In chapter 9, Elisabeth Davenport of Napier University explores the connections between social informatics research in the USA - as practised by Rob Kling and others [4] and the tradition of socio-technical studies undertaken in the UK, described as a ‘fusion of sociology and computing in ICT research’ (p. 201). The chapter mainly focuses on work undertaken by three UK research groups, Enid Mumford and colleagues at the University of Manchester, the Science Studies Unit at the University of Edinburgh, and the ‘critical informatics’ approach of the London School of Economics.

The final chapters take a broadly thematic approach to particular information science challenges. Peter Enser (University of Brighton) contributes a chapter on visual information retrieval, both semantic and content-based, noting how the field has been entirely transformed by greatly increased availability of images (both still and moving) on the Internet. Elizabeth Orna and Barry Mahon then present chapters respectively on the development of information policies at national and institutional level and on professional development in the information sector. Mahon’s chapter is described as a ‘personal view’ and is written in an informal style at variance with other parts of this volume. That said, he does usefully define metadata as ‘a default term for what information scientists would recognize as the whole range of activities and processes designed to make information retrievable’ (p. 295).

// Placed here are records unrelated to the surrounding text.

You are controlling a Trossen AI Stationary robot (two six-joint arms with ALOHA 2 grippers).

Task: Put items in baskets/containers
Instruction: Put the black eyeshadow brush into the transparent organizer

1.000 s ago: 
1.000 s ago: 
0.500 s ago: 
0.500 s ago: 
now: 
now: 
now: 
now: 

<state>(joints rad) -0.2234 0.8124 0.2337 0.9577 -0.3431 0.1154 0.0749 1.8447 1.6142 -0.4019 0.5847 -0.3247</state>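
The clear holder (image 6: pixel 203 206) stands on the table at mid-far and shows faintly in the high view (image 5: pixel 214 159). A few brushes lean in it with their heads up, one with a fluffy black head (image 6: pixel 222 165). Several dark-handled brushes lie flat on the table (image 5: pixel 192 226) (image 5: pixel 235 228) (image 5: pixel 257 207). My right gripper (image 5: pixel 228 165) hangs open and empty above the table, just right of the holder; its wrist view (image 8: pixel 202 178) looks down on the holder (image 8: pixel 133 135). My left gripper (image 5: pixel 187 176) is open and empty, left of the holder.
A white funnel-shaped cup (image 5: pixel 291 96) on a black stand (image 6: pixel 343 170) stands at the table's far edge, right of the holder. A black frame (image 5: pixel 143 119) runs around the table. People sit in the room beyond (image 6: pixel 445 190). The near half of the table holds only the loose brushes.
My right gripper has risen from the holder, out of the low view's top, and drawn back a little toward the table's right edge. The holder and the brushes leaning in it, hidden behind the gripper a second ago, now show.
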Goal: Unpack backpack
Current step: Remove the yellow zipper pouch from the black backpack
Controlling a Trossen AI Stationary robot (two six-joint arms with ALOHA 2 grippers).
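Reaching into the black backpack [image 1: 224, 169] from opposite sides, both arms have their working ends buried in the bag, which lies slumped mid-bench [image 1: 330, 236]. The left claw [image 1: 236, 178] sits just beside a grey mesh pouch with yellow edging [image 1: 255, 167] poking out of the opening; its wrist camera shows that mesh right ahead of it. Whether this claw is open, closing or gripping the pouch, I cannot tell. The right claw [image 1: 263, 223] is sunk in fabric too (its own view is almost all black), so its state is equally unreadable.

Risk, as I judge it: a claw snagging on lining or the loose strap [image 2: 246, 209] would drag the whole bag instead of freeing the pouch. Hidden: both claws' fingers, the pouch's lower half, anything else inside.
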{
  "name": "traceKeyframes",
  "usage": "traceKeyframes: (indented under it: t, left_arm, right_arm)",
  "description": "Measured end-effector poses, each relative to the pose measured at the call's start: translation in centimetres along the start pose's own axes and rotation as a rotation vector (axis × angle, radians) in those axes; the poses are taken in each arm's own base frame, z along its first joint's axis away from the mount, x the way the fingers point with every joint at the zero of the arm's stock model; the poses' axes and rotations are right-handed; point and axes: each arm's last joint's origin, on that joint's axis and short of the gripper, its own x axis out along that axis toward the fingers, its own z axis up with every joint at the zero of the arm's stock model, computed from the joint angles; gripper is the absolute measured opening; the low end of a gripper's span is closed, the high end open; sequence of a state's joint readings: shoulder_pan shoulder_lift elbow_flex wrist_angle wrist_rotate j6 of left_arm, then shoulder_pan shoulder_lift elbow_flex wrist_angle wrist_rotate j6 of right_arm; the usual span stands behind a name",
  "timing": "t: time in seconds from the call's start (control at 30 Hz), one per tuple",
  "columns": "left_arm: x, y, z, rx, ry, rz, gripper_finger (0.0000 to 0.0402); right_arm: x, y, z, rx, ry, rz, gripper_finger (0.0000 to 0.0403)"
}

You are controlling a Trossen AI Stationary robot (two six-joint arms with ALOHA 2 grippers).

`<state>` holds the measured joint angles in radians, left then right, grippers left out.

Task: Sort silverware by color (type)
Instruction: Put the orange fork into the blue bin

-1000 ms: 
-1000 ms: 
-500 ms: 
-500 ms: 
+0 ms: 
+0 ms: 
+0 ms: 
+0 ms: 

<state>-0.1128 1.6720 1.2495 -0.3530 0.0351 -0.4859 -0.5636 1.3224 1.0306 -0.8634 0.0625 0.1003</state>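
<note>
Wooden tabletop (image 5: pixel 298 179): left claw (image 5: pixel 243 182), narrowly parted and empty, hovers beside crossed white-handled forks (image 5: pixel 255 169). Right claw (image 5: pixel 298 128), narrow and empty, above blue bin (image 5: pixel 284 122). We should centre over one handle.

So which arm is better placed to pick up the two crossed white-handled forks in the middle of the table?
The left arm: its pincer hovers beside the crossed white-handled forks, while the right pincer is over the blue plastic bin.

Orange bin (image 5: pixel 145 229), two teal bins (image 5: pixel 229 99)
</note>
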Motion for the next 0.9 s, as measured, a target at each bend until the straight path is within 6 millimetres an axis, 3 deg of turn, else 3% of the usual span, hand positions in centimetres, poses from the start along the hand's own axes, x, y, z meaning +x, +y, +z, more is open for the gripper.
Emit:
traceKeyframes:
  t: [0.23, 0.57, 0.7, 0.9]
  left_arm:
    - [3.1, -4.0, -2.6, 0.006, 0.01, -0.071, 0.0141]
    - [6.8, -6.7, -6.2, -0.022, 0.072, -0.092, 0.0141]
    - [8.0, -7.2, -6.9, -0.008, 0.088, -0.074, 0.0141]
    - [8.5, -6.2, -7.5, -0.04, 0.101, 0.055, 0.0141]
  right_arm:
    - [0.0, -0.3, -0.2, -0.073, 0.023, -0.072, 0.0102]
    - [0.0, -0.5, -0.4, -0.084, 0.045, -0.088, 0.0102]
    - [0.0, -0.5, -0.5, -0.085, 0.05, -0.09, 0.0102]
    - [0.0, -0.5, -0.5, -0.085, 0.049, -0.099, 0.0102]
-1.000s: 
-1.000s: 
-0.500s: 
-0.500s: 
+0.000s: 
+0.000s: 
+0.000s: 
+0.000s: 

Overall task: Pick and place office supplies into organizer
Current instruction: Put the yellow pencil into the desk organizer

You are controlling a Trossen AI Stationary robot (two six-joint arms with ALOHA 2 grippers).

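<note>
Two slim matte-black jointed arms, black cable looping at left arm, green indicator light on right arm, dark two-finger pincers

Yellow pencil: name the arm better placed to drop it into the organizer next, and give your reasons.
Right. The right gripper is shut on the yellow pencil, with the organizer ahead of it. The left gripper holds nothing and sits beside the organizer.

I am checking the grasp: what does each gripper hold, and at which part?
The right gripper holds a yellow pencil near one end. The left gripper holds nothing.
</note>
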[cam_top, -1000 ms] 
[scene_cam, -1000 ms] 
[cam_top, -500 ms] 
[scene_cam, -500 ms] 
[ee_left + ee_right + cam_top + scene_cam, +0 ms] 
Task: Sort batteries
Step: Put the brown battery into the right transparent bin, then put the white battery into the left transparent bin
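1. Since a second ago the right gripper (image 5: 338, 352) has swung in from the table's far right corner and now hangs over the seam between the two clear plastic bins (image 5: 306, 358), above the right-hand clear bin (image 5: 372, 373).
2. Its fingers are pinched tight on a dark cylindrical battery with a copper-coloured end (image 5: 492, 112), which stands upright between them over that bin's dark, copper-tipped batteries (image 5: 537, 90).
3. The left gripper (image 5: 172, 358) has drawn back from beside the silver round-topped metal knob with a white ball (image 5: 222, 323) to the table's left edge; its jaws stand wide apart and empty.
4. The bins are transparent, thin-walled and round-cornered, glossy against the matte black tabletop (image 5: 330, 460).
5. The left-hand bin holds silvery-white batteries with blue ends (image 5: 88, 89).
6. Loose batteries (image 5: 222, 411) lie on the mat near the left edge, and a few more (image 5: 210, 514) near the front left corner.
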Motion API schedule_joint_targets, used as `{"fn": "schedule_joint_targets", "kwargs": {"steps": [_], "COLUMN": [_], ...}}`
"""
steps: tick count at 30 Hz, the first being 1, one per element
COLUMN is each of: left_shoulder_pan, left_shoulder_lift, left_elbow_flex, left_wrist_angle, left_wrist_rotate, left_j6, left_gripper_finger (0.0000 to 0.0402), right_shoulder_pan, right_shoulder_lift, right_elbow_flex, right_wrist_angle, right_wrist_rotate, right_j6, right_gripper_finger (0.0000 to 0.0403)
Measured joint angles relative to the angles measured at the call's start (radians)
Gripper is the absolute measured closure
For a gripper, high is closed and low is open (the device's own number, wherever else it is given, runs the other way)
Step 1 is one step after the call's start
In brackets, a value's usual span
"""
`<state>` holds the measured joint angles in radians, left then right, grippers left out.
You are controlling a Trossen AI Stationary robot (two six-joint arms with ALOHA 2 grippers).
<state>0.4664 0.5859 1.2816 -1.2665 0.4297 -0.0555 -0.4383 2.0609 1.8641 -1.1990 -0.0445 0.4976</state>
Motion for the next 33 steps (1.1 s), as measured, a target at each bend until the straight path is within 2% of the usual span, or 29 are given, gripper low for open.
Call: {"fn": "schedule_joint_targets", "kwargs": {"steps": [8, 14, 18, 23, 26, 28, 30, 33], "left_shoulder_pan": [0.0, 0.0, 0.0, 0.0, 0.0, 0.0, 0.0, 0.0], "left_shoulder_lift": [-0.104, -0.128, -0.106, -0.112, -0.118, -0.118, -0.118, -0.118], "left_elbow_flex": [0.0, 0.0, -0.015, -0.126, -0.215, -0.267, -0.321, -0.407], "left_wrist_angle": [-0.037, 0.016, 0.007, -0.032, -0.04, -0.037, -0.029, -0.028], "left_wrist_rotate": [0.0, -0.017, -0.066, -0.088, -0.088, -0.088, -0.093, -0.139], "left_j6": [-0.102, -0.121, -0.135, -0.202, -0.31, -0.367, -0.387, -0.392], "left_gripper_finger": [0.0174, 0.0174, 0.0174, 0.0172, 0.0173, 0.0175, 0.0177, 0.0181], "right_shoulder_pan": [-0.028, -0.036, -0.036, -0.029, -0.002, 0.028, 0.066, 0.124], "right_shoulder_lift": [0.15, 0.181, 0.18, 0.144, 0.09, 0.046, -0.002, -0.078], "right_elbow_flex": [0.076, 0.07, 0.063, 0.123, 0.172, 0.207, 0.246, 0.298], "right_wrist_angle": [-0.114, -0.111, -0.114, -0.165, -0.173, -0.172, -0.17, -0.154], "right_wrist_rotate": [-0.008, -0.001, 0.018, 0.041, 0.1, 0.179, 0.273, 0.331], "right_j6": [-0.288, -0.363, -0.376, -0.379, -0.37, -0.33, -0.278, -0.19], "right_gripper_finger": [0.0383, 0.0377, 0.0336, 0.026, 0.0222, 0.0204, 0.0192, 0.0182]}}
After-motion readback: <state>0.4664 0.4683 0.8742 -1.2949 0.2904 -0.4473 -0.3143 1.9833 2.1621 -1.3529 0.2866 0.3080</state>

The next three chapters cover some topics of active current interest. First, Charles Oppenheim of Loughborough University provides an overview of electronic scholarly publishing and open access. After a brief explanation of some of the factors affecting scholarly publishing in the scientific, technical and medical (STM) domain, Oppenheim turns to address the open access (OA) agenda in more detail. The chapter outlines the two main forms of OA that have been adopted so far, often characterised as the ‘green’ and ‘gold’ approaches, respectively depositing copies of papers in repositories and publishing in OA journals. The business models of both are compared. That for the green approach is said to be ‘simply that the body maintaining the repository pays for the ingest of materials, addition of metadata and other technical and administrative requirements’ (p. 303). The business models for gold OA journals shift the main costs of publication from subscribers to authors - or in many cases their employers or research funders. Oppenheim points out that if gold OA was ever adopted on a wide scale, HE institutions would probably have to carry a bigger proportion of costs in order to maintain the market (p. 306). Other topics covered in this chapter include the implications of OA publishing on journal quality (including peer review), the potential increase of citation counts of OA materials, copyright, and the attitudes of publishers, HE institutions and funding bodies.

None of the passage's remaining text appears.